Required work
Your answer must be an exact copy of the data, without any pictures.

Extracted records
=== Begin Enclosure ===

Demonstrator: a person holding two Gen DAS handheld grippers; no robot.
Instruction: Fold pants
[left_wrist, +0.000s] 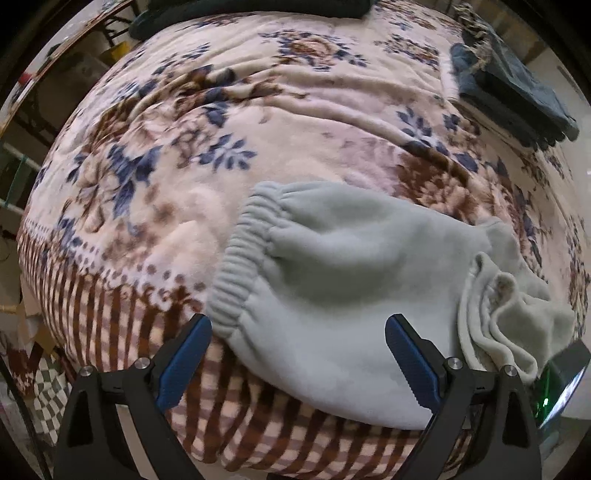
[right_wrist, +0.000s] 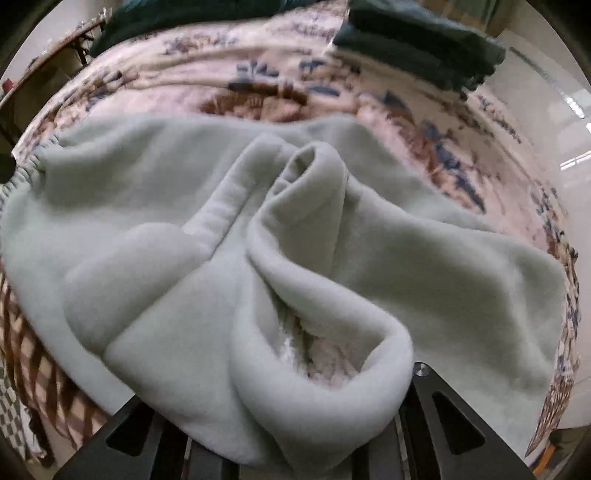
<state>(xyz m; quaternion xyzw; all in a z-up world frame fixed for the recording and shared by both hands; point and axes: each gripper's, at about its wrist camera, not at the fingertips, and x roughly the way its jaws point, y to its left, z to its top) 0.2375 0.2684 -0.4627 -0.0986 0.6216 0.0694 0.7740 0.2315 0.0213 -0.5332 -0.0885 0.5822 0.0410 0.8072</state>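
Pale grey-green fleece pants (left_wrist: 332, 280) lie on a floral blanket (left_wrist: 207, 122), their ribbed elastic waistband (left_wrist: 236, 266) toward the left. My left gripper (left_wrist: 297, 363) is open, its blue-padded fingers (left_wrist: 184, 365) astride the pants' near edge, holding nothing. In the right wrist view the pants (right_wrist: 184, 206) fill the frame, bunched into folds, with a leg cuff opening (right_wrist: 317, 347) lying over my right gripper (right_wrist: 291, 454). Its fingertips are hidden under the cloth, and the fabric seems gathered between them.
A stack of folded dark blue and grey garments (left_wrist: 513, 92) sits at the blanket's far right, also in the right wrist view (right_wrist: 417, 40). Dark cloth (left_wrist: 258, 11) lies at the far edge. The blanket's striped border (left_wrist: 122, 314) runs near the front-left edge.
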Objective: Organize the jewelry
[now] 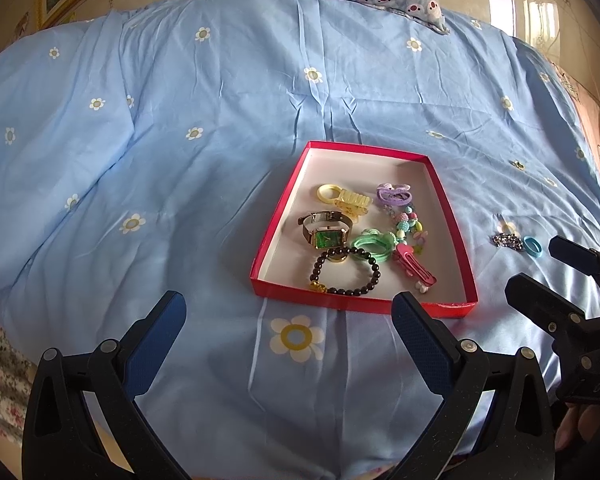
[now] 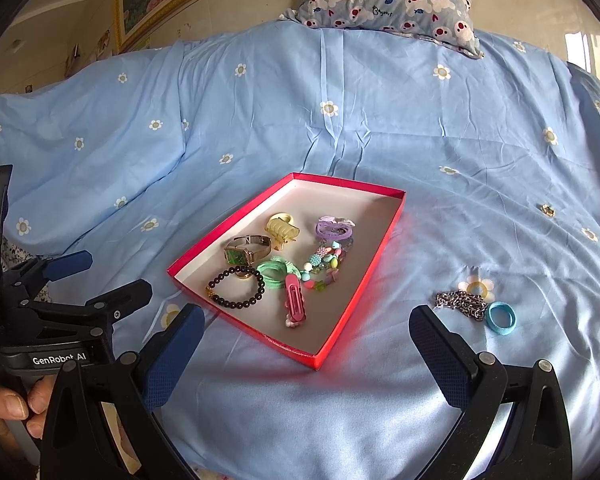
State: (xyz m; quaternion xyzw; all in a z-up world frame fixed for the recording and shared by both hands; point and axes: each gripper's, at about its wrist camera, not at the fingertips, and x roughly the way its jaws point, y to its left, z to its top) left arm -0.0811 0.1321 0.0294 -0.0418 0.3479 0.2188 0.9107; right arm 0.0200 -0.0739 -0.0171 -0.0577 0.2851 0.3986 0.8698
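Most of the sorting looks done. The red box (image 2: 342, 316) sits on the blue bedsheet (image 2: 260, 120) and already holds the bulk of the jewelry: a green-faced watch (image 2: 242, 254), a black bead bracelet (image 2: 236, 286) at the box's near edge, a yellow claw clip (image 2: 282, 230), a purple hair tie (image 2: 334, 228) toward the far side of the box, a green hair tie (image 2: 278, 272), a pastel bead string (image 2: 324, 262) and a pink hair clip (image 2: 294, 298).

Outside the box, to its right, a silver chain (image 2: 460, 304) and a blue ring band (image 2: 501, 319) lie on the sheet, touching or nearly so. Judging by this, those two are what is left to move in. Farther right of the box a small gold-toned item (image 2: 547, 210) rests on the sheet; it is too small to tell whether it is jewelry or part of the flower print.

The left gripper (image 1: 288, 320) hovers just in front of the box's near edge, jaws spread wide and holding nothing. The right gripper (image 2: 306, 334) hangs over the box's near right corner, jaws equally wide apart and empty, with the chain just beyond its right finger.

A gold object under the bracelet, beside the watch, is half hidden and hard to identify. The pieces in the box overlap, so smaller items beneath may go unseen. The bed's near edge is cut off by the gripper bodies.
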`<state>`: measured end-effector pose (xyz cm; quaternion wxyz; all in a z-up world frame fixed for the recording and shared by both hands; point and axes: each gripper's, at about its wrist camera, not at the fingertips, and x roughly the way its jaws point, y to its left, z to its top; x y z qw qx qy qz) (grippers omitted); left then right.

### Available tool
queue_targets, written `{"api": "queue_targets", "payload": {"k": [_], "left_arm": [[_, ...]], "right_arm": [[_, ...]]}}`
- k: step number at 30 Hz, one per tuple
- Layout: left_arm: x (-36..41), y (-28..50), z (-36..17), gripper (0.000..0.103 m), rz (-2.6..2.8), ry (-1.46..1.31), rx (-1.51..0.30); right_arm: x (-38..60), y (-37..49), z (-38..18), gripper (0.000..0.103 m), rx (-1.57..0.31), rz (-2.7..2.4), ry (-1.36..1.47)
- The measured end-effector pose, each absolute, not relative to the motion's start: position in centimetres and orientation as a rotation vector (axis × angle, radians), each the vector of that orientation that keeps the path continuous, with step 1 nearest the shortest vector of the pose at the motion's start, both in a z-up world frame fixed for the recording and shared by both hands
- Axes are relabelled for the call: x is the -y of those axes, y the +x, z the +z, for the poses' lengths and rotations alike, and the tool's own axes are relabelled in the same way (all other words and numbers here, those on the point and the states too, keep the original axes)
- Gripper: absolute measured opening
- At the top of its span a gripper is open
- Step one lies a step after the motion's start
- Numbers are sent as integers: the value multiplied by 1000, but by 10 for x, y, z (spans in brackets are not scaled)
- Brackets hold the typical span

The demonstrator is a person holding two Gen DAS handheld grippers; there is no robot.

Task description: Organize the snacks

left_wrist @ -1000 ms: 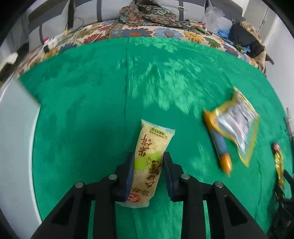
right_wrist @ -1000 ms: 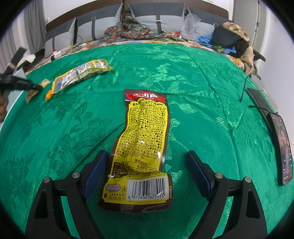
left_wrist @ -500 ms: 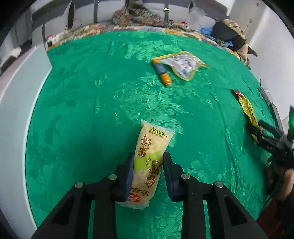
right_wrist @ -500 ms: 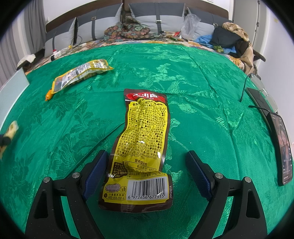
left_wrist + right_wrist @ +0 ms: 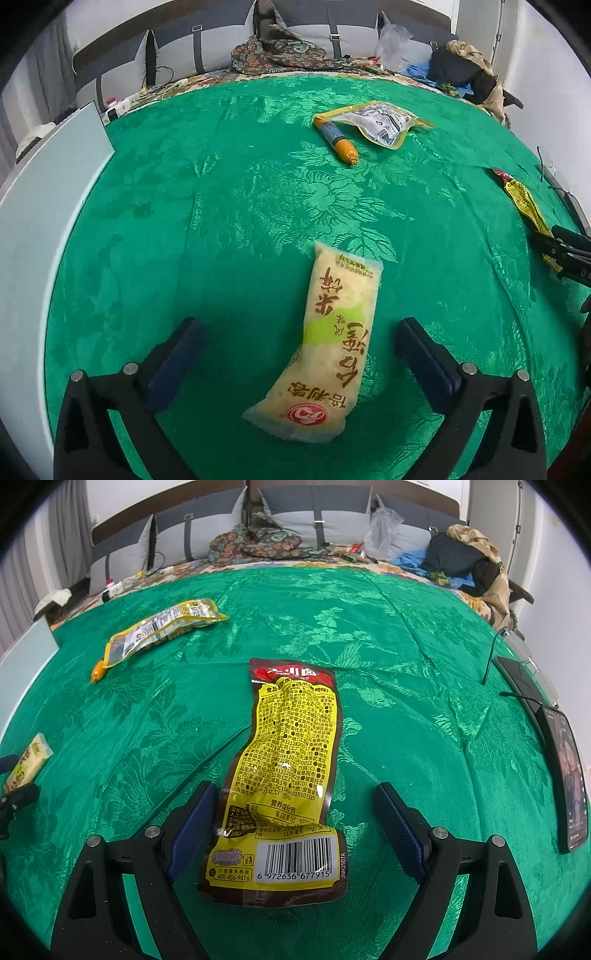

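Note:
A pale yellow rice cracker packet [image 5: 332, 339] lies on the green cloth [image 5: 240, 206] between the fingers of my left gripper [image 5: 298, 326]. Its jaws are opening, and both blue pads stand well clear of the packet. In the right wrist view the same packet [image 5: 27, 762] shows at the far left edge. My right gripper [image 5: 295, 786] is open around a yellow and brown snack packet [image 5: 291, 753] that lies flat; its left pad is close to the packet's edge. A yellow-rimmed clear pouch [image 5: 376, 120] and an orange sausage stick [image 5: 338, 140] lie together farther back.
A white panel [image 5: 37, 221] borders the cloth on the left. A phone [image 5: 565, 775], glasses [image 5: 532, 664] and a cable lie at the right edge. Pillows, a floral cloth and clothes are piled behind the green cloth.
The left gripper carried the rice cracker packet across the cloth, then its jaws spread wide and let it go; the packet now rests on the cloth. The right gripper has not moved.

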<state>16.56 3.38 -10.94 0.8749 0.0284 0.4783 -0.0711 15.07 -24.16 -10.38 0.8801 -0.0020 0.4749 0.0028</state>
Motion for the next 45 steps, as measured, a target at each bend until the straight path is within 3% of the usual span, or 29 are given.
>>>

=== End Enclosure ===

Answer
Demonstrator: a person holding two Gen DAS handheld grippers; no robot.
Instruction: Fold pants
[left_wrist, +0.000s] 
[right_wrist, +0.000s] 
<state>(xyz m; quaternion xyzw; all in a z-up world frame fixed for the recording and shared by both hands; point and axes: each gripper's, at about its wrist camera, not at the fingertips, and x roughly the way its jaws point, y to its left, z to its top) 0.2375 0.2684 -0.4627 -0.0986 0.6216 0.0694 0.7740 0.2315 0.0213 -0.5332 -0.0885 0.5822 0.0410 0.8072</state>
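Pale grey-green fleece pants (left_wrist: 332, 280) lie on a floral blanket (left_wrist: 207, 122), their ribbed elastic waistband (left_wrist: 236, 266) toward the left. My left gripper (left_wrist: 297, 363) is open, its blue-padded fingers (left_wrist: 184, 365) astride the pants' near edge, holding nothing. In the right wrist view the pants (right_wrist: 184, 206) fill the frame, bunched into folds, with a leg cuff opening (right_wrist: 317, 347) lying over my right gripper (right_wrist: 291, 454). Its fingertips are hidden under the cloth, and the fabric seems gathered between them.
A stack of folded dark blue and grey garments (left_wrist: 513, 92) sits at the blanket's far right, also in the right wrist view (right_wrist: 417, 40). Dark cloth (left_wrist: 258, 11) lies at the far edge. The blanket's striped border (left_wrist: 122, 314) runs near the front-left edge.
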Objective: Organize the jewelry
[now] 
[now] 
State: (xyz m; quaternion xyzw; all in a z-up world frame fixed for the recording and shared by both hands; point and axes: each gripper's, at about its wrist camera, not at the fingertips, and x roughly the way its jaws point, y to its left, z to its top) left arm -0.0811 0.1321 0.0294 -0.0418 0.3479 0.2188 0.9107; right arm 0.0200 -0.0739 -0.0171 -0.0577 0.2851 0.3986 0.8698
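Most of the sorting looks done. The red box (image 2: 342, 316) sits on the blue bedsheet (image 2: 260, 120) and already holds the bulk of the jewelry: a green-faced watch (image 2: 242, 254), a black bead bracelet (image 2: 236, 286) at the box's near edge, a yellow claw clip (image 2: 282, 230), a purple hair tie (image 2: 334, 228) toward the far side of the box, a green hair tie (image 2: 278, 272), a pastel bead string (image 2: 324, 262) and a pink hair clip (image 2: 294, 298).

Outside the box, to its right, a silver chain (image 2: 460, 304) and a blue ring band (image 2: 501, 319) lie on the sheet, touching or nearly so. Judging by this, those two are what is left to move in. Farther right of the box a small gold-toned item (image 2: 547, 210) rests on the sheet; it is too small to tell whether it is jewelry or part of the flower print.

The left gripper (image 1: 288, 320) hovers just in front of the box's near edge, jaws spread wide and holding nothing. The right gripper (image 2: 306, 334) hangs over the box's near right corner, jaws equally wide apart and empty, with the chain just beyond its right finger.

A gold object under the bracelet, beside the watch, is half hidden and hard to identify. The pieces in the box overlap, so smaller items beneath may go unseen. The bed's near edge is cut off by the gripper bodies.
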`<state>`: measured end-effector pose (xyz cm; quaternion wxyz; all in a z-up world frame fixed for the recording and shared by both hands; point and axes: each gripper's, at about its wrist camera, not at the fingertips, and x roughly the way its jaws point, y to its left, z to its top; x y z qw qx qy qz) (grippers omitted); left then right.

### Available tool
queue_targets, written `{"api": "queue_targets", "payload": {"k": [_], "left_arm": [[_, ...]], "right_arm": [[_, ...]]}}`
- k: step number at 30 Hz, one per tuple
- Layout: left_arm: x (-36..41), y (-28..50), z (-36..17), gripper (0.000..0.103 m), rz (-2.6..2.8), ry (-1.46..1.31), rx (-1.51..0.30); right_arm: x (-38..60), y (-37..49), z (-38..18), gripper (0.000..0.103 m), rx (-1.57..0.31), rz (-2.7..2.4), ry (-1.36..1.47)
- The measured end-effector pose, each absolute, not relative to the motion's start: position in centimetres and orientation as a rotation vector (axis × angle, radians), each the vector of that orientation that keeps the path continuous, with step 1 nearest the shortest vector of the pose at the motion's start, both in a z-up world frame fixed for the recording and shared by both hands
- Axes are relabelled for the call: x is the -y of those axes, y the +x, z the +z, for the poses' lengths and rotations alike, and the tool's own axes are relabelled in the same way (all other words and numbers here, those on the point and the states too, keep the original axes)
- Gripper: absolute measured opening
- At the top of its span a gripper is open
- Step one lies a step after the motion's start
- Numbers are sent as integers: the value multiplied by 1000, but by 10 for x, y, z (spans in brackets are not scaled)
- Brackets hold the typical span

The demonstrator is a person holding two Gen DAS handheld grippers; there is no robot.

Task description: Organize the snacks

left_wrist @ -1000 ms: 
right_wrist @ -1000 ms: 
left_wrist @ -500 ms: 
right_wrist @ -500 ms: 
left_wrist + right_wrist @ +0 ms: 

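Note:
A pale yellow rice cracker packet [image 5: 332, 339] lies on the green cloth [image 5: 240, 206] between the fingers of my left gripper [image 5: 298, 326]. Its jaws are opening, and both blue pads stand well clear of the packet. In the right wrist view the same packet [image 5: 27, 762] shows at the far left edge. My right gripper [image 5: 295, 786] is open around a yellow and brown snack packet [image 5: 291, 753] that lies flat; its left pad is close to the packet's edge. A yellow-rimmed clear pouch [image 5: 376, 120] and an orange sausage stick [image 5: 338, 140] lie together farther back.
A white panel [image 5: 37, 221] borders the cloth on the left. A phone [image 5: 565, 775], glasses [image 5: 532, 664] and a cable lie at the right edge. Pillows, a floral cloth and clothes are piled behind the green cloth.
The left gripper carried the rice cracker packet across the cloth, then its jaws spread wide and let it go; the packet now rests on the cloth. The right gripper has not moved.
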
<state>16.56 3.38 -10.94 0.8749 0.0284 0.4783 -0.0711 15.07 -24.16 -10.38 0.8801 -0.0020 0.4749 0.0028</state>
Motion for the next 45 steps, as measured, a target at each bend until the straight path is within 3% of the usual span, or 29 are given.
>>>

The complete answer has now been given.